As with any large media exodus, sad grunge gained many copycat acts, but for once, the copycats were actually good, because the music of that era encouraged people to be real instead of fake. You didn't have to be beautiful or trendy or stylish; you just needed to make music that spoke to the soul. The results may be the only time in modern history that copycatting has produced a slew of good art; Beck released his excellent (and very sad) album Mellow Gold in 1994. Silverchair released their excellent debut album Frogstomp (powered by the single "Tomorrow") in 1995. Filter released their excellent debut album Short Bus (powered by the awesome single "Hey Man, Nice Shot") in 1995. The Eels released their excellent debut album Beautiful Freak (powered by the brilliantly gorgeous and melancholy single "Novocaine For The Soul") in 1996. Even bands which were already popular well-known acts got onto the grunge bandwagon, yet the results still managed to be good: The Tragically Hip released Day For Night--an album slower and more pensive than their previous work--in 1994, and the result was arguably their best album.

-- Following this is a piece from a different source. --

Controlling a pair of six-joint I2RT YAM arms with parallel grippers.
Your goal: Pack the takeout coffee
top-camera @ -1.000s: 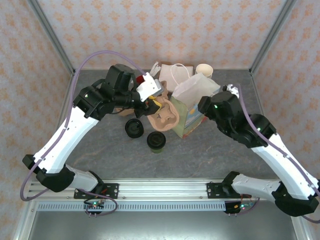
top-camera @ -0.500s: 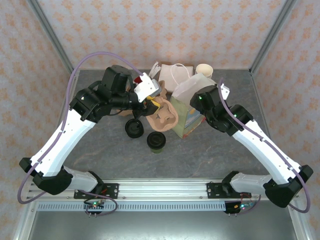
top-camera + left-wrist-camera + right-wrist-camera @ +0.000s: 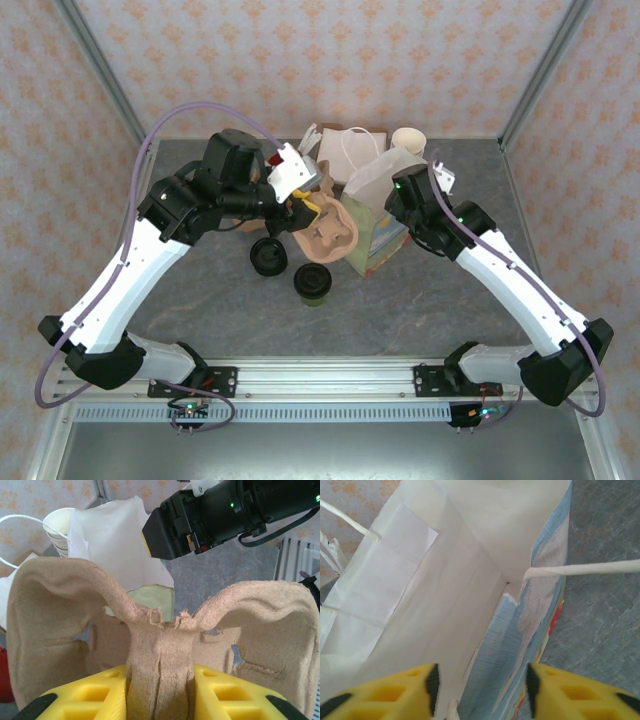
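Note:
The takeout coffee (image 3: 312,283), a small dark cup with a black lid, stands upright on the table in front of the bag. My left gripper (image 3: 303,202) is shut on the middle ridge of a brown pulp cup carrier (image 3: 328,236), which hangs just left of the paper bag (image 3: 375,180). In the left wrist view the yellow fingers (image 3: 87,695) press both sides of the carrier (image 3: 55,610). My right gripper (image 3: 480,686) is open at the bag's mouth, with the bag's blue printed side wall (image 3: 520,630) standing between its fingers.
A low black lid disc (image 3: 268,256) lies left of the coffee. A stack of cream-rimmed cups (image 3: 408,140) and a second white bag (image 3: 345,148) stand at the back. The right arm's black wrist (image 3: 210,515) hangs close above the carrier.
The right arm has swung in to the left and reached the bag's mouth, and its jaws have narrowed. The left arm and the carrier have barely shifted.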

Even Metallica, the most successful of all the big-hair thrash-metal bands of the 1980s, released the much gentler and more thoughtful Load in 1996, although their fans predictably lambasted the result as a sell-out.
For anyone born in the 1970s or 1980s, who were too young to have really gotten into the music scene until the late 80s, this period marked the only time in that generation's youth that truly produced good music. It was great while it lasted. Predictably, however, too many people with nothing to do with themselves except complain started to fuss about how they were "tired of being sad", and intended to turn the music industry around by producing a backlash of forcedly happy music. This, combined with a few other events like the 1997 breakup of Soundgarden, the unexpected surge of popularity in electronic music acts like the Chemical Brothers and Prodigy, and the continuing strain placed on the grunge scene by the death of Kurt Cobain and the internal conflicts within Alice In Chains combined to make grunge effectively a has-been by 1997. A couple of years later, the next big thing was so-called "hardcore" music based on a fusion of rap with rock, and "emo" punk rock. The music industry has yet to recover from either of these train wrecks.
This leaves Generation Y with not even a decade of listenable music. At best, we have about a half-decade in the early-to-mid 1990s. This is why I say the only good time for music was from 1993 to 1996. It was a short trip, but oh boy, what a trip it was. That time period still remains in our collective memory to remind us that when people get together and intend to produce something heartfelt and genuine, it can still become a success if you believe in it. Sad music may never make a comeback because "grunge is so 1990s", but the music from that era still remains, and it's still just as good as ever.